Aim of the task – Word for word, restate each of the entries below, and drop every picture.

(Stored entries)

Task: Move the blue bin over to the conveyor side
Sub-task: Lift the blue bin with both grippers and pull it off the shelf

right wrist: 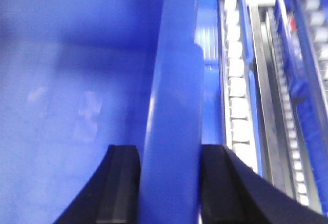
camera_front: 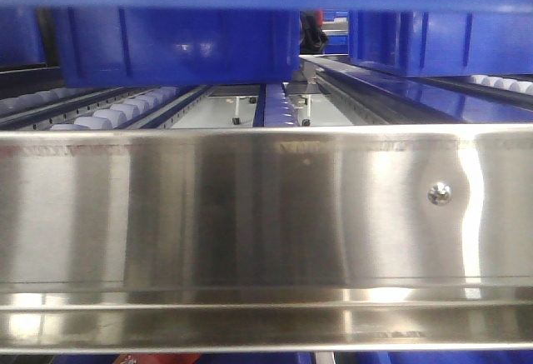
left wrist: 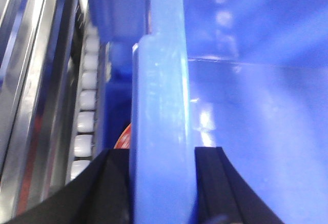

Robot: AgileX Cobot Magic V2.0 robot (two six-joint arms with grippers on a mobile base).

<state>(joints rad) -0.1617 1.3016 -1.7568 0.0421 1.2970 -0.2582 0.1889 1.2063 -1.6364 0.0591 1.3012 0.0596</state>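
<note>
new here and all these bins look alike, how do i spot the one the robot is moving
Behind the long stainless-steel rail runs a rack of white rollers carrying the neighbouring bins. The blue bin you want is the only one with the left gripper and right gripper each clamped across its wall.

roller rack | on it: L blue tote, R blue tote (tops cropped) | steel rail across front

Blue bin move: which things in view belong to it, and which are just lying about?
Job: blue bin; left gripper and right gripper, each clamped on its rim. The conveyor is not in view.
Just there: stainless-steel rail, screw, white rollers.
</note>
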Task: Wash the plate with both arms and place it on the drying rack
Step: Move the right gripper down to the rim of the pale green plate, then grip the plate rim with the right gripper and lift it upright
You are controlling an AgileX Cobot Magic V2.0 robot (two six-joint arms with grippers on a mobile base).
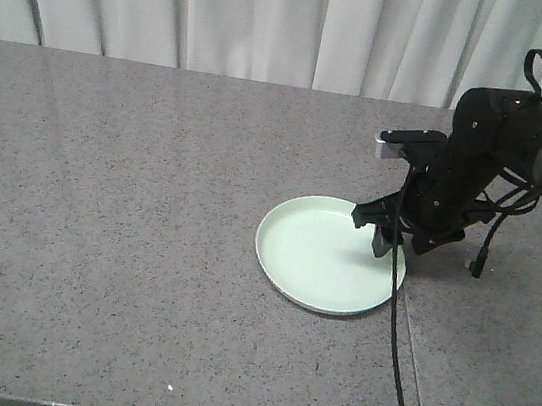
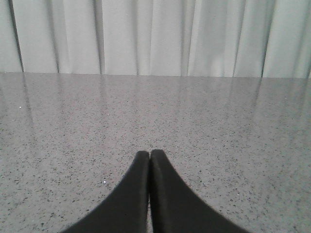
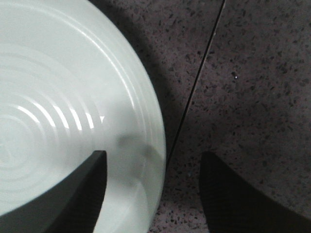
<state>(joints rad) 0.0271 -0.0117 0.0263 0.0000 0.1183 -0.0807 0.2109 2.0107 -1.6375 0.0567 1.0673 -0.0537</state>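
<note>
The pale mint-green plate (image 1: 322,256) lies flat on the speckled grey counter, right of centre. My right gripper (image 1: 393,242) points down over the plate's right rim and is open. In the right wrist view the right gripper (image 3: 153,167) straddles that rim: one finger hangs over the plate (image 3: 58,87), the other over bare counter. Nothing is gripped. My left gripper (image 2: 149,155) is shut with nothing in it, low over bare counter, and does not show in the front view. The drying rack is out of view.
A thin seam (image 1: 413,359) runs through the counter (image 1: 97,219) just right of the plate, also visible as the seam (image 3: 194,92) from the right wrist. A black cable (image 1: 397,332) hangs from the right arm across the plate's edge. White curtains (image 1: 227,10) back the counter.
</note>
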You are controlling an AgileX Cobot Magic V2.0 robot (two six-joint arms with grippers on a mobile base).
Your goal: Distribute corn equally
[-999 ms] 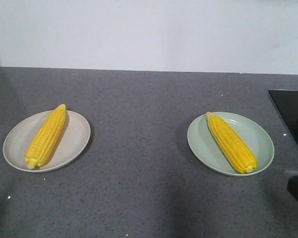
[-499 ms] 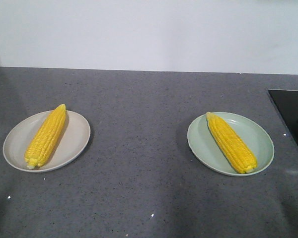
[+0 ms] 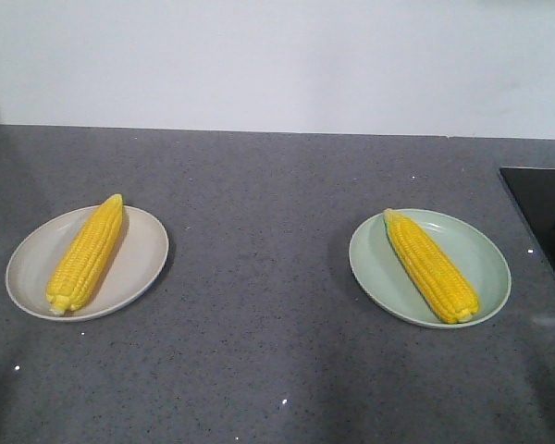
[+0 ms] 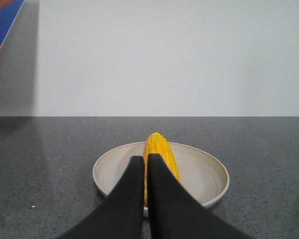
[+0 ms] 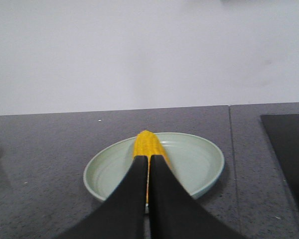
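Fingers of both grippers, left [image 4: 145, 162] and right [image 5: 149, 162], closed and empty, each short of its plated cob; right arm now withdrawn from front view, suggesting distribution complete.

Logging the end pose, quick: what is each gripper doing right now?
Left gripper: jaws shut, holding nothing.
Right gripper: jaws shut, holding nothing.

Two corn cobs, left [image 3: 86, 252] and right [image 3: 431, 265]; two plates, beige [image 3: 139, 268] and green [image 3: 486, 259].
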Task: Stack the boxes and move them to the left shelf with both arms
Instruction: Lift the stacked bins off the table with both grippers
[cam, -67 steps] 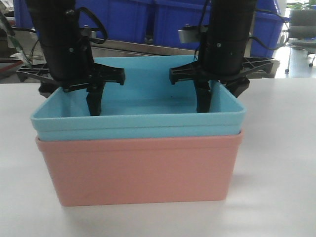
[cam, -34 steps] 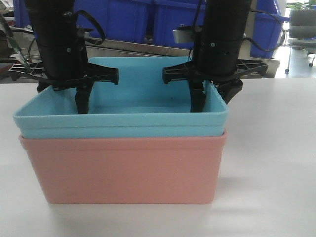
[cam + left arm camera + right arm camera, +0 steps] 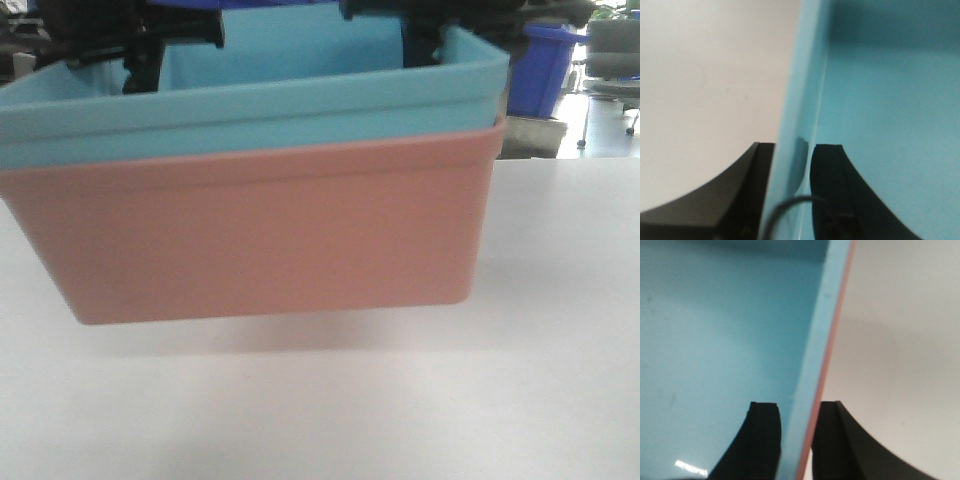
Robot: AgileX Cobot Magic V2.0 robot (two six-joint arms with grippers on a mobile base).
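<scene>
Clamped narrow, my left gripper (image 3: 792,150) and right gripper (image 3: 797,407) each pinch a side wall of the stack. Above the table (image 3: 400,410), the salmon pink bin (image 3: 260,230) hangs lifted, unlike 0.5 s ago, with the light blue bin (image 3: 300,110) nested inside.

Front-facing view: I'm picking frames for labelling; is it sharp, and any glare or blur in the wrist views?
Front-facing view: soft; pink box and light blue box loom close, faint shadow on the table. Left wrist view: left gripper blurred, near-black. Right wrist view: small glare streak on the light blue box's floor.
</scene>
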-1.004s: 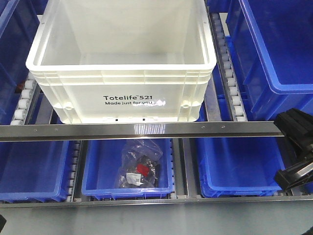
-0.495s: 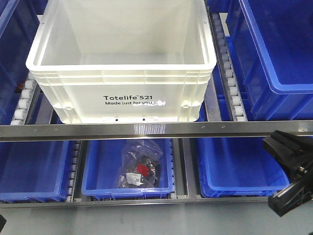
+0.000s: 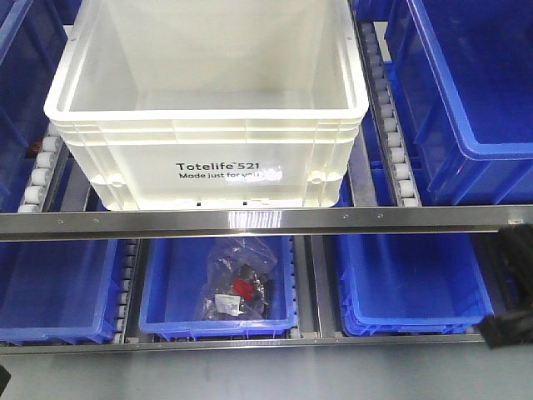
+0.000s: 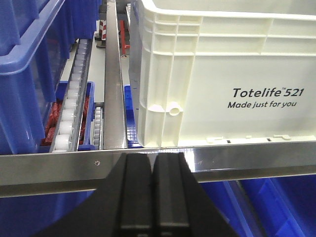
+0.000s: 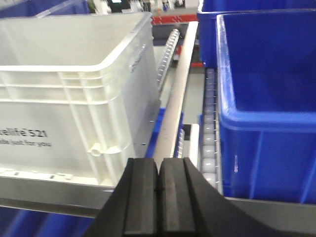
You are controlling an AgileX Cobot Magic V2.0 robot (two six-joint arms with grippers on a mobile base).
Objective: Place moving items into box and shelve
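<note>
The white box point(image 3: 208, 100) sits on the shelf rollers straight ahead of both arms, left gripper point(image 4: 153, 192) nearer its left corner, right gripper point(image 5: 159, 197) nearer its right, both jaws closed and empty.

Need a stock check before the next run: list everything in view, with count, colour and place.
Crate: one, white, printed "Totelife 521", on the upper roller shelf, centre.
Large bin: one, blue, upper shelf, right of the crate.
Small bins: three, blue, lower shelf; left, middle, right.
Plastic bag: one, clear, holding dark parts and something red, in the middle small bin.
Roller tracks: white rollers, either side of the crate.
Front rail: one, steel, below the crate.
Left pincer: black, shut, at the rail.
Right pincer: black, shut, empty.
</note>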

Finished task –
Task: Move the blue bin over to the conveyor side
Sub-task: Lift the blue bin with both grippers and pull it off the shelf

right wrist: 
camera_front: 
left wrist: 

Robot: AgileX Cobot Magic V2.0 robot (two six-joint arms with grippers on a mobile base).

<state>(joints rad) -0.1617 1.3016 -1.7568 0.0421 1.2970 -0.2582 0.1889 1.2063 -1.6364 0.0591 1.3012 0.0596</state>
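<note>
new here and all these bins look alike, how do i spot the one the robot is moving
Behind the long stainless-steel rail runs a rack of white rollers carrying the neighbouring bins. The blue bin you want is the only one with the left gripper and right gripper each clamped across its wall.

roller rack | on it: L blue tote, R blue tote (tops cropped) | steel rail across front

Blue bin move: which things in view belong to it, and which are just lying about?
Job: blue bin; left gripper and right gripper, each clamped on its rim. The conveyor is not in view.
Just there: stainless-steel rail, screw, white rollers.
</note>
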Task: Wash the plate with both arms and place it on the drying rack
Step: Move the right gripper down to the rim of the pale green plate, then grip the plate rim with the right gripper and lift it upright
You are controlling an AgileX Cobot Magic V2.0 robot (two six-joint arms with grippers on a mobile base).
<state>(joints rad) 0.0271 -0.0117 0.0263 0.0000 0.1183 -0.0807 0.2109 2.0107 -1.6375 0.0567 1.0673 -0.0537</state>
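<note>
The pale mint-green plate (image 1: 322,256) lies flat on the speckled grey counter, right of centre. My right gripper (image 1: 393,242) points down over the plate's right rim and is open. In the right wrist view the right gripper (image 3: 153,167) straddles that rim: one finger hangs over the plate (image 3: 58,87), the other over bare counter. Nothing is gripped. My left gripper (image 2: 149,155) is shut with nothing in it, low over bare counter, and does not show in the front view. The drying rack is out of view.
A thin seam (image 1: 413,359) runs through the counter (image 1: 97,219) just right of the plate, also visible as the seam (image 3: 194,92) from the right wrist. A black cable (image 1: 397,332) hangs from the right arm across the plate's edge. White curtains (image 1: 227,10) back the counter.
</note>
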You are controlling an AgileX Cobot Magic V2.0 robot (two six-joint arms with grippers on a mobile base).
Your goal: Distribute corn equally
[-999 ms] 
[-499 ms] 
[+0 ms] 
[+0 ms] 
[+0 ms] 
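Fingers of both grippers, left [image 4: 145, 162] and right [image 5: 149, 162], closed and empty, each short of its plated cob; right arm now withdrawn from front view, suggesting distribution complete.

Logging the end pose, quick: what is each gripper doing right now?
Left gripper: jaws shut, holding nothing.
Right gripper: jaws shut, holding nothing.

Two corn cobs, left [image 3: 86, 252] and right [image 3: 431, 265]; two plates, beige [image 3: 139, 268] and green [image 3: 486, 259].
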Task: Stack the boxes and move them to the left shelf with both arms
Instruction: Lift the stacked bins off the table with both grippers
[cam, -67 steps] 
[cam, -34 steps] 
[cam + left arm camera + right arm camera, +0 steps] 
Robot: AgileX Cobot Magic V2.0 robot (two six-joint arms with grippers on a mobile base).
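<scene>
Clamped narrow, my left gripper (image 3: 792,150) and right gripper (image 3: 797,407) each pinch a side wall of the stack. Above the table (image 3: 400,410), the salmon pink bin (image 3: 260,230) hangs lifted, unlike 0.5 s ago, with the light blue bin (image 3: 300,110) nested inside.

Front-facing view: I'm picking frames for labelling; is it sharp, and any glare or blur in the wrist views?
Front-facing view: soft; pink box and light blue box loom close, faint shadow on the table. Left wrist view: left gripper blurred, near-black. Right wrist view: small glare streak on the light blue box's floor.
</scene>
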-1.004s: 
-0.495s: 
+0.000s: 
+0.000s: 
+0.000s: 
You are controlling an AgileX Cobot Magic V2.0 robot (two six-joint arms with grippers on a mobile base).
Objective: Place moving items into box and shelve
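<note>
The white box point(image 3: 208, 100) sits on the shelf rollers straight ahead of both arms, left gripper point(image 4: 153, 192) nearer its left corner, right gripper point(image 5: 159, 197) nearer its right, both jaws closed and empty.

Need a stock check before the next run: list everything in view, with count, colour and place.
Crate: one, white, printed "Totelife 521", on the upper roller shelf, centre.
Large bin: one, blue, upper shelf, right of the crate.
Small bins: three, blue, lower shelf; left, middle, right.
Plastic bag: one, clear, holding dark parts and something red, in the middle small bin.
Roller tracks: white rollers, either side of the crate.
Front rail: one, steel, below the crate.
Left pincer: black, shut, at the rail.
Right pincer: black, shut, empty.
</note>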

The work on this exercise is complete.